In urology, a Foley catheter is one of many types of urinary catheter (UC). The Foley catheter was named after Frederic Foley, who produced the original design in 1929. A Foley catheter is an indwelling UC, often referred to as an IDC or sometimes IDUC. This is in contrast to in/out catheters, which have a single tube and no valves, and are designed to go into the bladder, drain it, and come straight back out. A UC comprises a flexible tube if it is indwelling and is intended to remain in place, or made of rigid materials (glass or plastic) if it is the in/out type. In use, a clinician or, often, the patient themselves in the case of in/out UC, passes the device through the urethra and into the bladder to drain urine.

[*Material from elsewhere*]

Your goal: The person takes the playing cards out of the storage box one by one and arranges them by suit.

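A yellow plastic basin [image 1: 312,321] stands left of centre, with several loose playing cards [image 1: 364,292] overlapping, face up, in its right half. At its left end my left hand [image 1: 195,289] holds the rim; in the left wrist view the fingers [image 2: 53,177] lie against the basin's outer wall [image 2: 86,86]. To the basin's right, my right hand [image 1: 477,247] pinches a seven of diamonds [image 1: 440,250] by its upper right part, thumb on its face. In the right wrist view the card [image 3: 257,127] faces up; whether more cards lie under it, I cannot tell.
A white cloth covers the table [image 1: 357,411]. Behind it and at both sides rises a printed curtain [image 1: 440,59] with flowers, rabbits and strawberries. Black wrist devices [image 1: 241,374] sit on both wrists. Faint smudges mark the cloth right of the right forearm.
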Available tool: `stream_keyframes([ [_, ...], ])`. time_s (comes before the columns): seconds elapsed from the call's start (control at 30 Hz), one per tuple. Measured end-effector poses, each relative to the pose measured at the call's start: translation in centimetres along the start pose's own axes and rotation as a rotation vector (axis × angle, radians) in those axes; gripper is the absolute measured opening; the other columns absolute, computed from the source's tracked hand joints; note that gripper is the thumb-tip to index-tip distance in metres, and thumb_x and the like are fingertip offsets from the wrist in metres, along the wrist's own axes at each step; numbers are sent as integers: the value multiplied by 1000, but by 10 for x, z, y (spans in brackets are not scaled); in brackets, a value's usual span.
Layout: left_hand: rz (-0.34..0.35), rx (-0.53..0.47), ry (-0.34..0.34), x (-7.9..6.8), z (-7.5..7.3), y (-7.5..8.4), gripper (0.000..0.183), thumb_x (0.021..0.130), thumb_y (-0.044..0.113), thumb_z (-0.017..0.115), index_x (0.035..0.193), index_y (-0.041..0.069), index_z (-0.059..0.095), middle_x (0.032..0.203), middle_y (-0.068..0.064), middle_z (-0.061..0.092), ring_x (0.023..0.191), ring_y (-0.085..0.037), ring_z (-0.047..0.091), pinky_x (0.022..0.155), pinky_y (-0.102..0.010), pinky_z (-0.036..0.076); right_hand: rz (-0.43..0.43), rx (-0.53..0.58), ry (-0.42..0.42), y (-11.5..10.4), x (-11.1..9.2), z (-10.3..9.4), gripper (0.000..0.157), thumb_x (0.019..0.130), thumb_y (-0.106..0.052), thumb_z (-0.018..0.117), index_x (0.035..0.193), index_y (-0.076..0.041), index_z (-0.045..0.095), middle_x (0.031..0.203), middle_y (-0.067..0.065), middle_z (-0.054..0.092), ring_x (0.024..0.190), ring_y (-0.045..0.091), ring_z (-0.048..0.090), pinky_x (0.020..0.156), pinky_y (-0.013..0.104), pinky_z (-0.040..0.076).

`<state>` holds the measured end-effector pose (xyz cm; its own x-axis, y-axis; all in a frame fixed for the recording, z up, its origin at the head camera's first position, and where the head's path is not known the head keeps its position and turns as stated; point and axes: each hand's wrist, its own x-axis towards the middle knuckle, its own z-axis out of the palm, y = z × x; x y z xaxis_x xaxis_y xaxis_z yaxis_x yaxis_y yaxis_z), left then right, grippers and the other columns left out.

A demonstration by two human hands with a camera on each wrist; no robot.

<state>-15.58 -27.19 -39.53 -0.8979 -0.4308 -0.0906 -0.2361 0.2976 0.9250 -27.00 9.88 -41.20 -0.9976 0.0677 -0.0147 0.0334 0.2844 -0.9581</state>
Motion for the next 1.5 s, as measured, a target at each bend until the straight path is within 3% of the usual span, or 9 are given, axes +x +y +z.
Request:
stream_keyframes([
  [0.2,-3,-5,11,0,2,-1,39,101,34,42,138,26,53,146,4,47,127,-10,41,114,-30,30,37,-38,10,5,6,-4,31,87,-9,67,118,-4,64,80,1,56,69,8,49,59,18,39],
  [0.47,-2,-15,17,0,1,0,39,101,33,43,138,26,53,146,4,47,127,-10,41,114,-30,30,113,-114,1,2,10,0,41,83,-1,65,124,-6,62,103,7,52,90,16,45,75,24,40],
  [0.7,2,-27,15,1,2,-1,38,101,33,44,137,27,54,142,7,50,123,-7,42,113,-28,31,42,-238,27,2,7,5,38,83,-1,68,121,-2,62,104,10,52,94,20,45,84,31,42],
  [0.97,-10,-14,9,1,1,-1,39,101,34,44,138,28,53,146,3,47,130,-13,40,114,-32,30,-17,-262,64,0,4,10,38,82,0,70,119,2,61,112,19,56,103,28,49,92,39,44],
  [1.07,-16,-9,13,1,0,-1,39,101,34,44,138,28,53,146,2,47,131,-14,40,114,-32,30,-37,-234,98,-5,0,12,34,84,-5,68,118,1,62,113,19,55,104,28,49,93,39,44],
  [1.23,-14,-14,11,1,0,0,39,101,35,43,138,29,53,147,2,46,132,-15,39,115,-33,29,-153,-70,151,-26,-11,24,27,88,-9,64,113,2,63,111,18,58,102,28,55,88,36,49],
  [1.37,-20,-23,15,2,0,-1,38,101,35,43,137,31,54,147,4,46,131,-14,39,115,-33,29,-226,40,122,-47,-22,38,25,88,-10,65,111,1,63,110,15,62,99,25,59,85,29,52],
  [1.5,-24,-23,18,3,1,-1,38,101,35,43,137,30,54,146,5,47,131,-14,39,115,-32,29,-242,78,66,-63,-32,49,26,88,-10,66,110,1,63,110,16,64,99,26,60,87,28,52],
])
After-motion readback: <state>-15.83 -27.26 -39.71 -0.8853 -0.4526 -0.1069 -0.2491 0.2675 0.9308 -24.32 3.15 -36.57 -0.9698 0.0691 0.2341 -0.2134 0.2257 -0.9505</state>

Foley and similar brand catheters usually have two separated channels, or lumina (or lumen), running down their length. One lumen, with opening at each ends, drains urine into a collection bag. The other has a valve on the outside end and connects to a balloon at the inside tip. The balloon is inflated with sterile water or saline while inside the bladder to prevent it from slipping out. A "three-way" urinary catheter has three lumens and thereby permits bladder washouts, such as are required post prostate surgery: the additional lumen is for saline flow in (bladder washout solution), the other two being for urine flow out and balloon inflation as in the two-way variety.

Manufacturers usually produce Foley catheters using silicone or coated natural latex. Coatings include polytetrafluoroethylene, hydrogel, or a silicone elastomer – the different properties of these surface coatings determine whether the catheter is suitable for 28-day or 3-month indwelling duration.

A section cut of the distal end of a Foley catheter. The image shows a burst balloon, balloon lumen, and main drain lumen.

Indwelling catheters/IDCs should be used only when indicated, as use increases the risk of catheter-associated urinary tract infection (UTI) and other adverse effects. While female sex is generally recognised as a risk factor for UTIs, the differences in biological sex are reduced while carrying catheters.

==History==
The name comes from the designer, Frederic Foley, a surgeon who worked in Boston, Massachusetts in the 1930s. His original design was adopted by C. R. Bard, Inc. of Murray Hill, New Jersey, who manufactured the first prototypes and named them in honor of the surgeon.

There are now multiple companies worldwide who produce IDCs and in/out catheters, made of a range of materials, such as silicone, plastic, latex. Due to the rise in latex allergies, medical equipment made of latex is becoming less common. There are, in rare cases, some glass in/out catheters in use today. Many older people who have been self-catheterising for a very long time prefer them to the plastic ones, one benefit being the reduction in waste.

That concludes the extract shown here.